What follows is a series of notes from a Designing e-Learning for Maximum Motivation webinar by Ethan Edwards of Allen Interactions.
Introduction
“The goal of e-learning is to create meaningful performance change in the learner.”
Organisations choose e-learning for other reasons (cost, access etc.), but Learning Designers should remain focused on the performance change.
Learner motivation
Most learners aren’t intrinsically motivated.
- Media/animation isn’t enough.
- Learners want the shortest, least painful way through a course. They look for shortcuts.
- Traditional path: read text without purpose, unhelpful feedback, memorise trivia, long unbroken narratives.
- “Expedited” path: Hit next without thinking, random actions, guessing without consequence. Most people will pick this path in traditional e-learning.
LDs need to create experiences where learners won’t aim for the expedited path. We want active involvement in meaningful tasks (task-oriented, not content-oriented). We need tasks that require attention, where guesses are unproductive, and failure leads to a dead end rather than default completion.

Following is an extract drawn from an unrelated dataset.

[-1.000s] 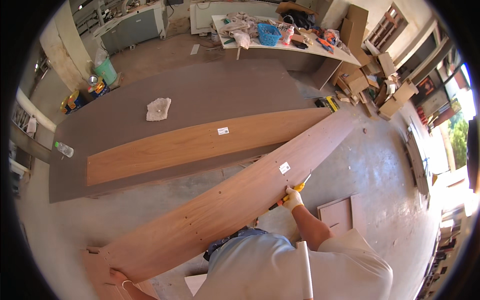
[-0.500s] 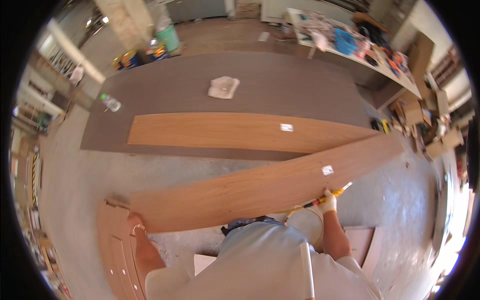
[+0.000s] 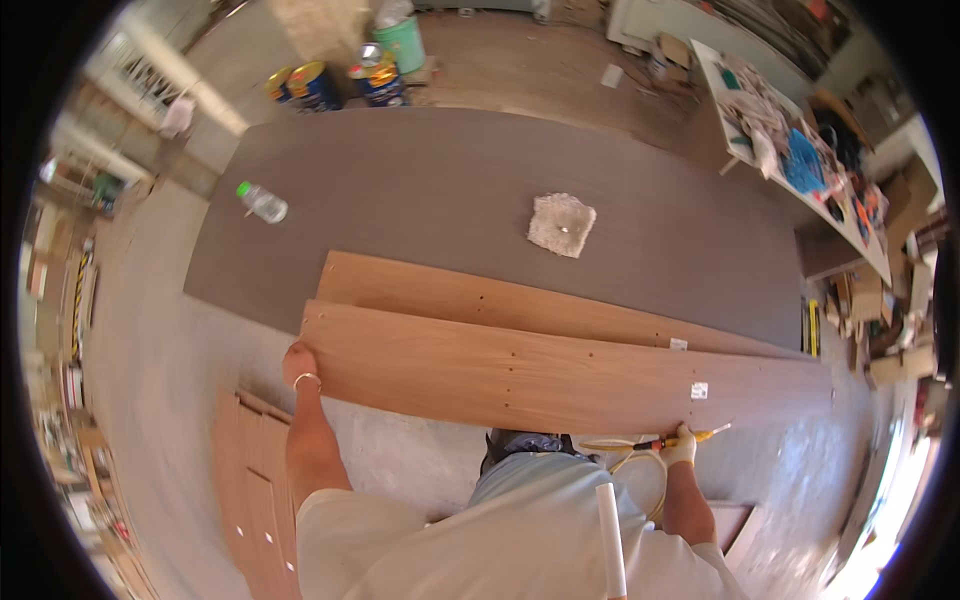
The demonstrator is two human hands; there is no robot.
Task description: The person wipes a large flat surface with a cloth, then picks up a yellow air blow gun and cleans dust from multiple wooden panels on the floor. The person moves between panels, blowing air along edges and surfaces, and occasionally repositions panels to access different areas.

Six rules to create motivation
1. Just say less
- Learners are motivated by tasks, not being recipients of lectures
- We need formal objectives, but we don’t need to tell learners what they are
- Make content-heavy resources available, but only when users choose
- Don’t include things just because they matter to the SME
2. Make it more challenging
- Include achievable challenges with appropriate risks
- This isn’t just about making it harder, but providing something that makes the learner think
- Withhold information until learner asks for it; ambiguity isn’t always bad
3. Delay judgment
- Contrary to what we usually think, give learners time to think and correct before providing feedback e.g. include an “I’m ready” button
4. Content-rich feedback
- Wait until they are engaged and interacting before providing content
- Put content in feedback instead of up front e.g. to see the consequences of their actions
- Naturally chunks content based on actions
- Safe failure – learners are most motivated when they’ve just made a mistake. Interest is high after you make a wrong choice; you want to know where you went wrong
5. Create levels of difficulty
- Increase challenges as their skills develop
- Vary how much help is provided
- Learners need a sense of accomplishment
6. Give more control to learners
- Prevents the feeling that learners are the “victims”
- Give learners responsibility - pace, sequence, help, choose when to be tested etc.